The goal of the media provocateurs is to delegitimize this most basic right to protect our communities and ourselves in the absence of official security forces. They are perfectly fine with the mobs looting and destroying things, and even invented the shameful euphemism of “restorative justice” to describe it. Those terms are not acceptable.
In addition, media coverage has been completely detached from the reality that happened in Kenosha and the testimony inside the courtroom now. They have seized on the false idea from Assistant District Attorney Thomas Binger that Kyle went to Kenosha with the purpose of killing protesters, based on Binger’s statement, “This was hunting humans, not deer,”
Kyle had a strange way of hunting humans by walking around offering medical help and putting out fires. But the hyperbolic headlines continue to misrepresent almost every aspect of the case. This will directly lead to violence when Kyle is found not guilty, and the media know that. They have thrown gas on these flames before. They are inciting violence and should be held accountable.
There is no official obligation to act as a member of the militia, but there is a moral one.

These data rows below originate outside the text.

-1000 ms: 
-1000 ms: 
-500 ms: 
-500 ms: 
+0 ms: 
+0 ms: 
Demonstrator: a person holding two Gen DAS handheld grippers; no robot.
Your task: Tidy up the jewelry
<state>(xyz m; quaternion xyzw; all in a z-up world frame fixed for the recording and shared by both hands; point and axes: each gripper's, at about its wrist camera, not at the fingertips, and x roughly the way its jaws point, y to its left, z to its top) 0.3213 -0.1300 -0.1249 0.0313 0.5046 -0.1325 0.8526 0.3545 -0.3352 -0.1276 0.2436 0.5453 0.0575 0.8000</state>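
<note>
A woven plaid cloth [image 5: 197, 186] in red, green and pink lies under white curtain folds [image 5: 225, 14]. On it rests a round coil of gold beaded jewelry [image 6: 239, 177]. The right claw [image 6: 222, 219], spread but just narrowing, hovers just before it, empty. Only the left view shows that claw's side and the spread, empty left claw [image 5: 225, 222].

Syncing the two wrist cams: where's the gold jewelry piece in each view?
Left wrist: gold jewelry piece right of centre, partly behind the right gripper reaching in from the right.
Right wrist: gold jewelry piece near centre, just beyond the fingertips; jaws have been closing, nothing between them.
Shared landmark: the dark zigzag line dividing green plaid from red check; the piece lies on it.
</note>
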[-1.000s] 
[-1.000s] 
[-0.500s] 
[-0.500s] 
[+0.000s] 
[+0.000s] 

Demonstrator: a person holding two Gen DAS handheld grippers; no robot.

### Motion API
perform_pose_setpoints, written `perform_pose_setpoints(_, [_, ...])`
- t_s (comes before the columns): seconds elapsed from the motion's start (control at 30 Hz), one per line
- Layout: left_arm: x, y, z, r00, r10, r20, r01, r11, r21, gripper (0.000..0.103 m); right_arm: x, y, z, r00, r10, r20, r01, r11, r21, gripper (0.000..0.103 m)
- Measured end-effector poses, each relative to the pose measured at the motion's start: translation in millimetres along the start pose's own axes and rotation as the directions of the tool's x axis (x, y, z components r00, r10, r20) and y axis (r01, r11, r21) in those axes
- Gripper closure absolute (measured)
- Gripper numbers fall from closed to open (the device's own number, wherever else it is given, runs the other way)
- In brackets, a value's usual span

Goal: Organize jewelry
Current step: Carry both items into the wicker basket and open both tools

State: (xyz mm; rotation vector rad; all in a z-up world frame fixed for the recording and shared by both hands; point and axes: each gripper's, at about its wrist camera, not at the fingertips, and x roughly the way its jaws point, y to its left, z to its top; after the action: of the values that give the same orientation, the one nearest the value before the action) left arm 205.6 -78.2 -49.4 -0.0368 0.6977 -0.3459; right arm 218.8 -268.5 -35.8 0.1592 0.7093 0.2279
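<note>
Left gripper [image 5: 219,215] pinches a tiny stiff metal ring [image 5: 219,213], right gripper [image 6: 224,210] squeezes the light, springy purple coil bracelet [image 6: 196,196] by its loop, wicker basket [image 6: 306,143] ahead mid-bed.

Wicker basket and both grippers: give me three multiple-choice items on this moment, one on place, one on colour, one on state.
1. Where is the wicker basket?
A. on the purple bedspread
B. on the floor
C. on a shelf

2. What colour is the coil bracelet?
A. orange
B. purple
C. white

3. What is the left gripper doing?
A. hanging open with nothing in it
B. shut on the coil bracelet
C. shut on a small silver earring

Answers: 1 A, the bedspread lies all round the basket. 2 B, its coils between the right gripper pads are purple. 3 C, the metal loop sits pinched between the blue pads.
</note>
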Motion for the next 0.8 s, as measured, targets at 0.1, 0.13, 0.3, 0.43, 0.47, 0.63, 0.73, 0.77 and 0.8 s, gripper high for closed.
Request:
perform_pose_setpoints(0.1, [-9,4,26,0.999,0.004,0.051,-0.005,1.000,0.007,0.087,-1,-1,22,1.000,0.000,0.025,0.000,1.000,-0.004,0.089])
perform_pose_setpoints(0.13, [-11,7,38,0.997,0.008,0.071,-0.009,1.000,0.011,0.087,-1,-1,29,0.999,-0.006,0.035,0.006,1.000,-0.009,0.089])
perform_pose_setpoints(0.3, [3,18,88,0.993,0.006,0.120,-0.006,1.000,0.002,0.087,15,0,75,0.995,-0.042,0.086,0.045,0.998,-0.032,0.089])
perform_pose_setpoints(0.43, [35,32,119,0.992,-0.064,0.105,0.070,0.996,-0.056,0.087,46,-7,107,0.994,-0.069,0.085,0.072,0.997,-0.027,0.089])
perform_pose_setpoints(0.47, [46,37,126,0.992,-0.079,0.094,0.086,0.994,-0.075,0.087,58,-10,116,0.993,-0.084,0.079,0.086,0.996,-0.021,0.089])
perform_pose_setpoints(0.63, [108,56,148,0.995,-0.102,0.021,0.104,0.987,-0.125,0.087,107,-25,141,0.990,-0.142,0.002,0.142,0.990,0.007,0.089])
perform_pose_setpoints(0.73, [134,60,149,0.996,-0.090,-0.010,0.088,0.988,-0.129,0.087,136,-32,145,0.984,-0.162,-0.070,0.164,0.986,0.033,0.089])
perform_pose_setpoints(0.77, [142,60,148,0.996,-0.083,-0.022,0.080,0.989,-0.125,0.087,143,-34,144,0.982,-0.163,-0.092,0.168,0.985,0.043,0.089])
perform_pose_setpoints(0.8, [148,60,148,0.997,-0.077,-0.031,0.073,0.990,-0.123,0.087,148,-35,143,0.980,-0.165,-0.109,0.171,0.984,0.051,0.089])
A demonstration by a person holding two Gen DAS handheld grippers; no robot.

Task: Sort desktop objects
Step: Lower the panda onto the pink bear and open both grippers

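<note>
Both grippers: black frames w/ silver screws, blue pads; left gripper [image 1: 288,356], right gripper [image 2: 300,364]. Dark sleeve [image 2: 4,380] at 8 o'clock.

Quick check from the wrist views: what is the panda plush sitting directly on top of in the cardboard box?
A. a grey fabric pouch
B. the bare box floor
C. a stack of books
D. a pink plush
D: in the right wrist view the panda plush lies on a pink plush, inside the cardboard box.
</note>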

Those unwilling to stand against lawlessness, or at least support those who do, may still have the title of citizens but are really baby possums riding on the backs of their betters.
Rather than a murder trial, Kyle should have been given the keys to the city. It is a sign of our moral and cultural decay that we have had to witness the farce perpetrated by the feckless, fauxhawk-wearing Binger. His disgraceful actions have brought shame on his office and himself.
Kyle will be vindicated since the partisan nature of the charges paired with the incompetence of Binger and crew have led them to make the defense’s case for them. It was self-defense in the face of a mob left uncontrolled by city forces.
But we as freedom-loving Americans must be equally vigilant to push back against this attack on the very right to preserve our lives and livelihoods. It is preferable for that to be done by the forces that take our taxes with the promise to do so. But the Founders foresaw that may not always be the case and provided us a right to do so ourselves in extremis.